Malgré cette population de patients, rare mais qu’il faut connaître, l’agressivité est toujours à interpréter en terme de souffrance (du patient, de la famille et de l’équipe) sans recherche de responsabilité.

 

 

SOLUTIONS A APPORTER A L’AGRESSIVITE

 

La prise en compte de la réalité individuelle de chaque patient doit toujours être notre point de départ. Pour tenter de gérer l’agressivité, il faut rapidement abandonner une approche théorique, tout d’abord nécessaire, pour se pencher sur les éléments personnels, familiaux, médicaux : en somme se recentrer sur le patient. C’est bien là la difficulté première, l’agressivité du patient et de l’entourage affecte avant tout le soignant, elle le met en doute tant dans sa personnalité que dans son fonctionnement au travail.

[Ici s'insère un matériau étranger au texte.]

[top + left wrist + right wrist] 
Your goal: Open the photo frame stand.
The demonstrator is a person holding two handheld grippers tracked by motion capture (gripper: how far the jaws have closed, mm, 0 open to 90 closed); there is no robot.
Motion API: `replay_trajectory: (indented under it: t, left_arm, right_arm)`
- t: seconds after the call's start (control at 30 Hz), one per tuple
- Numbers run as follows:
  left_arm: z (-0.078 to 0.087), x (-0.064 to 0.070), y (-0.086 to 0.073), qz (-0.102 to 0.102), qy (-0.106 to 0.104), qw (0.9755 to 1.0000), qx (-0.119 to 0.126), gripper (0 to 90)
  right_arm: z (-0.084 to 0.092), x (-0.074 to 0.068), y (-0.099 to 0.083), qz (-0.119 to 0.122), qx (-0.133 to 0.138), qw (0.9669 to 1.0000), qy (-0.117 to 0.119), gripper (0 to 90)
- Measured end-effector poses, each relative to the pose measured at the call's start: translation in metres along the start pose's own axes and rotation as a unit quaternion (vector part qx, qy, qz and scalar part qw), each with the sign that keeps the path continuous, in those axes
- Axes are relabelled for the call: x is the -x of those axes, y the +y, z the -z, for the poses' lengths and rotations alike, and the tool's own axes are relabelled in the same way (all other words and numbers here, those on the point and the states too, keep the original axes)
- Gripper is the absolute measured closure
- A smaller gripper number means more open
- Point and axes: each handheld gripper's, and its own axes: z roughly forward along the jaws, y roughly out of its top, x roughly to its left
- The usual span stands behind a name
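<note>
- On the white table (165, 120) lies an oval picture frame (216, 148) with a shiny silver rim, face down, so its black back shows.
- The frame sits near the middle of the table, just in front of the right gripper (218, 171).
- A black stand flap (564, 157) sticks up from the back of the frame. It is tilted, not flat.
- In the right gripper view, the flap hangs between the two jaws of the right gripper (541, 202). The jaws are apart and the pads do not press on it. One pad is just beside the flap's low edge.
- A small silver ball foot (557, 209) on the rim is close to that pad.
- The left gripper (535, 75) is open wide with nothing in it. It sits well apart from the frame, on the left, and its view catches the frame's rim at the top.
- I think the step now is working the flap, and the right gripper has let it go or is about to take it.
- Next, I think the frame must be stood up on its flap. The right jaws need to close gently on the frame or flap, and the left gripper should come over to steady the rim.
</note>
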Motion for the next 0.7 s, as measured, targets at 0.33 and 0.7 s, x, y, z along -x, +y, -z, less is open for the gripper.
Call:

L’analyse de chaque situation particulière, au sein d’une équipe permet généralement de dédramatiser certains comportements ou du moins d’en parler. Cependant, on peut préconiser certaines attitudes à privilégier autour de conduites agressives :

  • Tenter de garder son calme face au patient. Il nous faut contenir nos affects et surtout ne pas répondre en miroir : une agressivité en retour amènerait un cercle vicieux. Même chose pour les proches.

  • Ne pas rompre le dialogue avec le patient. Il est possible de demander au patient pourquoi il vous a insulté, si quelque chose pose problème, mais il faut communiquer surtout pendant un soin qui pose problème.

  • Ne pas chercher à combler et satisfaire tous les caprices du patient ou d’un proche agressif car cela risquerait d’accroître ses demandes et son insatisfaction.

  • Prendre conscience de l’attitude du patient et de l’entourage qui est facilement compréhensible dans un contexte de fin de vie mais difficilement acceptable car dangereuse à tous les niveaux de la situation de soin.